Task:
Could you find each line of the data below that contains the word "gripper" and copy those lines?

________________

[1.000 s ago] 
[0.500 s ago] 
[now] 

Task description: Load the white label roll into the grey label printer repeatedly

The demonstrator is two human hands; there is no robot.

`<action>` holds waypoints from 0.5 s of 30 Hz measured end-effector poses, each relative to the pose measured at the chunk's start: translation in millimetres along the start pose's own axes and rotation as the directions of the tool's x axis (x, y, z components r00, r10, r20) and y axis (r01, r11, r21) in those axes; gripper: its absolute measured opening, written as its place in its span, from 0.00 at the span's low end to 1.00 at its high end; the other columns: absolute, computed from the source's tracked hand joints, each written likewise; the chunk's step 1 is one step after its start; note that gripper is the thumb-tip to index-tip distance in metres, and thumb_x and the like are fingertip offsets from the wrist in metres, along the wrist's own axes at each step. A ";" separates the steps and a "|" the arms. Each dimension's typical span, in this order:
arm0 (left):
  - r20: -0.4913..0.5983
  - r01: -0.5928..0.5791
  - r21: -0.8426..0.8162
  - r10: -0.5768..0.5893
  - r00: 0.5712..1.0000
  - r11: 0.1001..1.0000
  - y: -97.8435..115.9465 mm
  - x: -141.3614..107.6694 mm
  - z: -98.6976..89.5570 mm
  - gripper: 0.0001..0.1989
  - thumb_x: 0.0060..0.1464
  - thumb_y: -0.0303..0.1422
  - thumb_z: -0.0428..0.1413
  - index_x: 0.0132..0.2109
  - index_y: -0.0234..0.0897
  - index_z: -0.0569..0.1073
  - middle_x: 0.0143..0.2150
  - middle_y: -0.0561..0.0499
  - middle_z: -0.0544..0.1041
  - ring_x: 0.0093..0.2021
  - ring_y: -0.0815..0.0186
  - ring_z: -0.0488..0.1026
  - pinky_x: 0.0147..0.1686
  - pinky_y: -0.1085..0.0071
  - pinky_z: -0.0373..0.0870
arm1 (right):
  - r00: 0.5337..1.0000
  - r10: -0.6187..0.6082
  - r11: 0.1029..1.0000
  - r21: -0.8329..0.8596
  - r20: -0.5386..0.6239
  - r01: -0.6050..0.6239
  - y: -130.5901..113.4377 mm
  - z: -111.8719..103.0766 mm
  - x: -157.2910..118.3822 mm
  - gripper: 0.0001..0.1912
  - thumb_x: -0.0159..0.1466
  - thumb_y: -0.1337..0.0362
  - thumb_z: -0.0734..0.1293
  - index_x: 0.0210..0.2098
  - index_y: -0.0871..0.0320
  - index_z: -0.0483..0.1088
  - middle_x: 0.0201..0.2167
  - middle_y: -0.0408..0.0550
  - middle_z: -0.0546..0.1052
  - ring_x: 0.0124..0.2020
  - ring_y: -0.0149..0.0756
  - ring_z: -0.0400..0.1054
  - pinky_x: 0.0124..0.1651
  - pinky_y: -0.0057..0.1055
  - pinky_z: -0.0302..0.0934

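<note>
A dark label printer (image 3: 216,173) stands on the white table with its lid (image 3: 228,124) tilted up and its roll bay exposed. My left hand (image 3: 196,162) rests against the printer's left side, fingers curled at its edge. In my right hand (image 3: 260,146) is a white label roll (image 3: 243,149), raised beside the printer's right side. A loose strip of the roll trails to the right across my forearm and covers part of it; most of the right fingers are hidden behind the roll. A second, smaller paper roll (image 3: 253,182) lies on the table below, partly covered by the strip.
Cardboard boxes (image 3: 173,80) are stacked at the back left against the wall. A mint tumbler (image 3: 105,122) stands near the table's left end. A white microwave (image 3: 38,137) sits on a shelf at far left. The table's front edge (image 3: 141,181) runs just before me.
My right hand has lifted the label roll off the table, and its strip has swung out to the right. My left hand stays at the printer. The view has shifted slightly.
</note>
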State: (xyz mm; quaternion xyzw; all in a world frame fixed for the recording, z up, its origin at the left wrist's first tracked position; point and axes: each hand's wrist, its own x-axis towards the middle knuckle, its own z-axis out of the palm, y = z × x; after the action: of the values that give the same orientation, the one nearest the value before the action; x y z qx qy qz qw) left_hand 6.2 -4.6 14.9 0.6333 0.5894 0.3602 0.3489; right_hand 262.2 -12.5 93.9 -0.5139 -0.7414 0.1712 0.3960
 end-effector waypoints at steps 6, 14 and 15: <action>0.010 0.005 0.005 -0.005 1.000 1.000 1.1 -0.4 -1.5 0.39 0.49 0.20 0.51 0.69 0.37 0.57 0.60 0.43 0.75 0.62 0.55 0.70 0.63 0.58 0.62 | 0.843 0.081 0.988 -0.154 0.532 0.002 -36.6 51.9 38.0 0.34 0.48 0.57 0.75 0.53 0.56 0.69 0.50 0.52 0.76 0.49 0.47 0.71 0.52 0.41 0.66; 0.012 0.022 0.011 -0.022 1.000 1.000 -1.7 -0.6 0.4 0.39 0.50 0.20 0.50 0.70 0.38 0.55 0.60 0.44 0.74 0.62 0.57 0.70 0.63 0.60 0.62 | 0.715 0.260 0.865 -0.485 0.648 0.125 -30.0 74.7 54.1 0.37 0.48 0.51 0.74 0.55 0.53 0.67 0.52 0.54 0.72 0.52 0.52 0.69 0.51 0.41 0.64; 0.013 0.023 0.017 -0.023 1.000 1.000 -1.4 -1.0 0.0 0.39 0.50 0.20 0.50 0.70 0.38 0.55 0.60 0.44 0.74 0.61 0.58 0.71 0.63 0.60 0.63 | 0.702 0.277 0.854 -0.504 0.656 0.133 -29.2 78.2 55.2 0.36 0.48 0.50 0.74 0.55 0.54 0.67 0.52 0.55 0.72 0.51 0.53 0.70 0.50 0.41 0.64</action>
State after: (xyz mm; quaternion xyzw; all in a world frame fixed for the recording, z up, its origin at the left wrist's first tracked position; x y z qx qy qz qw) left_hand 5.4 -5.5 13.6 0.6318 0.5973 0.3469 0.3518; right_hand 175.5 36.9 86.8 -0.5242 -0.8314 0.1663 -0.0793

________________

Task solution:
`<action>` holds waypoints from 0.5 s of 30 Hz measured end-effector poses, each relative to the pose measured at the chunk's start: translation in millimetres along the start pose's own axes and rotation as the directions of the tool's x axis (x, y, z components r00, r10, r20) and y axis (r01, r11, r21) in those axes; gripper: its absolute measured opening, written as its place in its span, from 0.00 at the span's low end to 1.00 at its high end; the other columns: absolute, computed from the source's tracked hand joints, each written likewise; the chunk's step 1 is one step after its start; note that gripper is the thumb-tip to index-tip distance in metres, and thumb_x and the like are fingertip offsets from the wrist in metres, along the wrist's own axes at each step. A ";" separates the steps and a "|" the arms. Each dimension's typical span, in this order:
  - gripper: 0.0001..0.1989
  - gripper: 0.0001..0.1912

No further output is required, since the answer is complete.